*** DATA Section Begins ***

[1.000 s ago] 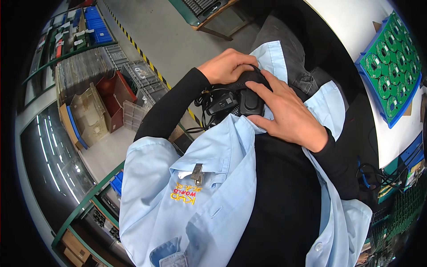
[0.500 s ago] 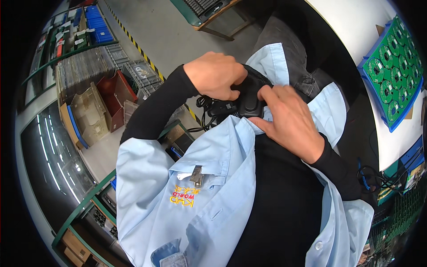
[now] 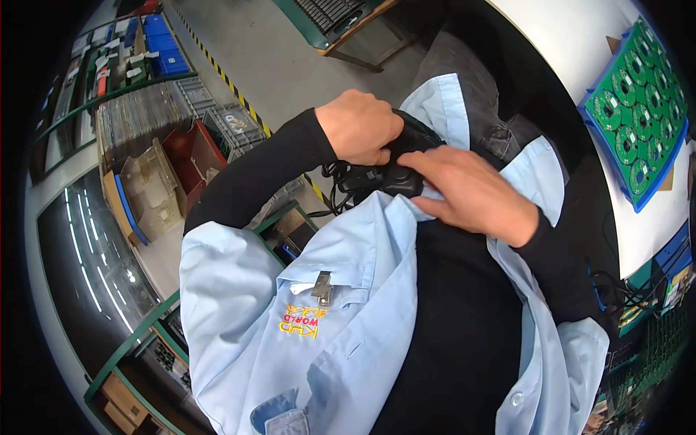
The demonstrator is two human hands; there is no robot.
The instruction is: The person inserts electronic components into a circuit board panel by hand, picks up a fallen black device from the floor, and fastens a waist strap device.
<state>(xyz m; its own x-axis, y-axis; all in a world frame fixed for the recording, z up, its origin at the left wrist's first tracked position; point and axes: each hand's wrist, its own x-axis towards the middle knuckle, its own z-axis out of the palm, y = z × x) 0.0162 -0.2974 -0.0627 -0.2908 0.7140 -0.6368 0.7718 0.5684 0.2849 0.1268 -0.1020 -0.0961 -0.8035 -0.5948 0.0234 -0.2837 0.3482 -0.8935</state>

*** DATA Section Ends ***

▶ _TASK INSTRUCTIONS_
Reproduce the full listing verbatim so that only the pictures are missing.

▶ _ANSWER TO THE EXERCISE_
[1.000 s ago] 
[0.500 s ago] 
[now] 
The demonstrator is two human hands; there is no robot.
The instruction is: The person inserts electronic components into a circuit board panel by hand, picks up a fallen black device from the floor, and fastens a waist strap device.
<state>(xyz m; its own x-axis, y-axis; all in a world frame fixed for the recording, z up, its origin at the left wrist's first tracked position; point and axes: each hand's wrist, its own x-axis towards the middle knuckle, its own z-axis out of the palm, y = z × x) 0.0162 -0.2974 -0.0627 -0.2908 0.7140 -0.6368 0.7718 0.5684 0.2849 0.1268 -0.1020 -0.0961 -0.8035 -0.5948 0.0234 -0.2837 0.3482 -0.8935</state>

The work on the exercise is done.